Com isso, ela se afastou de mim e limpou as lágrimas com as mãos, depois me olhou nos olhos e já não parecendo mais ter tanta vergonha de expor suas emoções para mim, disse:
— Obrigada.
— Não por isso.
Ela me olhou e suspirou e eu tive que me manter firme para não beijá-la.
— Vamos, que você precisa descansar e o meu guerreirinho precisa de mim. —Concordei e saímos da sua casa de volta para o hospital.
No caminho ela começou a se abrir sobre a sua vida e me contou que seus sogros não gostavam muito dela e não aprovaram o casamento com o marido, mas como ambos se gostavam decidiram enfrentar tudo para ficarem juntos. Ela disse que amava o marido, mas depois de uns anos morando ali, ela não tinha mais certeza se era realmente aquilo que ela queria, só que em seguida veio a notícia da gravidez e com ela a melhora no modo em que o marido a tratava, porém, por uma fatalidade acabou morrendo. Pensei em perguntar do que ele morreu, mas achei melhor não tocar em mais essa ferida.
Enquanto conversávamos ela parecia se sentir melhor e era como se estivesse colocando para fora toda a angústia que tinha pela falta de não ter ninguém para dividir tudo que estava sentindo.
Estacionei em frente ao hospital e com gratidão a Alice se despediu de mim:
— Miguel, muito obrigada por ser esse amigo... incrível.
— Se quiser que eu passe a noite com você eu faço isso. — A olhei nos olhos e mostrei que realmente era verdade e eu ficaria ali com ela se me pedisse.

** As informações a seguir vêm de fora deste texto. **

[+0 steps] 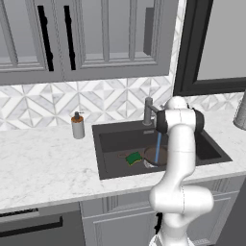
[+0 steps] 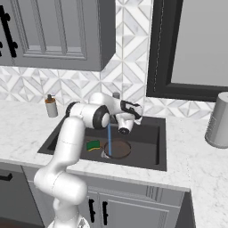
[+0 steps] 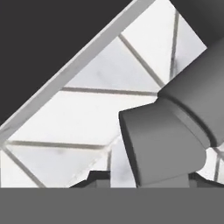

— Agradeço e me sinto honrada, mas prefiro que você vá descansar.
— Tudo bem, mas qualquer coisa me liga e amanhã cedo estou aqui. — Sorri.
Ela suspirou, me olhou nos olhos como se quisesse dizer algo e voltou a suspirar, depois parecendo incrédula, sorriu e disse:
— Você é um desperdício, viu! Tão maravilhoso assim e... — Ela não completou a frase e tive a impressão que ela queria dizer solteiro, quase respondi que podia ser dela, mas achei demais, então apenas dei um sorriso orgulhoso e pensei: vou dar um tempo até tudo se organizar em sua vida e por enquanto serei apenas o amigo que ela precisa, mas logo espero dar um passo no relacionamento e sair do lugar de só amigo.
Pela primeira vez Alice me deu um beijo no rosto como despedida e em seguida desceu do carro para ir ficar com o seu Antony.
Já eu, parti para a minha casa onde a noite seria longa com a imagem dela só de tolha na minha mente e o toque dos seus lábios no meu rosto.